Material provided ::
━━━━━━━━━━━━━━━━━━━━
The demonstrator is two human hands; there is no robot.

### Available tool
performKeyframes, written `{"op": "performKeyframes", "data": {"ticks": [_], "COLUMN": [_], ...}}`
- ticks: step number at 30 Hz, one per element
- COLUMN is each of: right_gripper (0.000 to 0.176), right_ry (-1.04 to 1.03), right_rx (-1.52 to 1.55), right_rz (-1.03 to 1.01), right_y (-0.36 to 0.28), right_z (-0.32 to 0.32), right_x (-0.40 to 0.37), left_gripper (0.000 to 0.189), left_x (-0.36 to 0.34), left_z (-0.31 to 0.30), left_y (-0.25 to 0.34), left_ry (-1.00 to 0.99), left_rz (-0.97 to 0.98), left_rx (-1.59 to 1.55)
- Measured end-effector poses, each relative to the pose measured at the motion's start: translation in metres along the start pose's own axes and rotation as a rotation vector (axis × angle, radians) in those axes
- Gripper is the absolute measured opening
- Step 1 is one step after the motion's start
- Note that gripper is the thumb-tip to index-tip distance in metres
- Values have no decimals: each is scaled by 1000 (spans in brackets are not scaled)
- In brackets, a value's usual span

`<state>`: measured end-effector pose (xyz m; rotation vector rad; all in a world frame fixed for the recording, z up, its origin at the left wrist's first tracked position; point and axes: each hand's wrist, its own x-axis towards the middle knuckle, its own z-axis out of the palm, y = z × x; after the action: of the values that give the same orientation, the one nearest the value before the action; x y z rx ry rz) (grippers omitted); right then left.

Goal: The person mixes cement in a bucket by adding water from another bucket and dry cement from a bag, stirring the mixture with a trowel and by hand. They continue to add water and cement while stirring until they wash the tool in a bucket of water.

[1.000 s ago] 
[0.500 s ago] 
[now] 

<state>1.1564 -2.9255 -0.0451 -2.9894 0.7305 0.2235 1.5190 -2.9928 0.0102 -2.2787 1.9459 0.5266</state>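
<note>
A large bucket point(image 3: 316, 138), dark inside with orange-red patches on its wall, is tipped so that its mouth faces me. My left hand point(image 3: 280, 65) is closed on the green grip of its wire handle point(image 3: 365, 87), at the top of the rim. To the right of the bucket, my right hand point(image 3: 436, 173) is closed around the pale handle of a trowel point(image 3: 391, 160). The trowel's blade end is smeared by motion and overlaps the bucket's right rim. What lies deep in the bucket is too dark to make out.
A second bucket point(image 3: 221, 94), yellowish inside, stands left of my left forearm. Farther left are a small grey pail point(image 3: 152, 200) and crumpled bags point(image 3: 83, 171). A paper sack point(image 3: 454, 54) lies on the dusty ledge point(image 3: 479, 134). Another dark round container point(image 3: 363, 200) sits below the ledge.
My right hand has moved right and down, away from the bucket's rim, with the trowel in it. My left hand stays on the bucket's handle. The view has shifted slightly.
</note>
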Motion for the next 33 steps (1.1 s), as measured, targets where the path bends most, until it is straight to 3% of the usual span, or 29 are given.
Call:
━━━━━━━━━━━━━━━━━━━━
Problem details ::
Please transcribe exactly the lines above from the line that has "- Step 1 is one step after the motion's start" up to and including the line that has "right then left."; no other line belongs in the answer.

Answer section ::
- Step 1 is one step after the motion's start
- Note that gripper is the thumb-tip to index-tip distance in metres
- Values have no decimals: each is scaled by 1000 (spans in brackets are not scaled)
- In brackets, a value's usual span

`<state>`: measured end-effector pose (xyz m; rotation vector rad; all in a world frame fixed for the recording, z up, its origin at the left wrist's first tracked position; point and axes: each hand's wrist, its own x-axis towards the middle knuckle, its own z-axis out of the palm, y = z × x; after the action: of the values that give the same orientation, the one nearest the value before the action; x y z rx ry rz) (grippers omitted); right then left.

The response to this exercise has been given in full.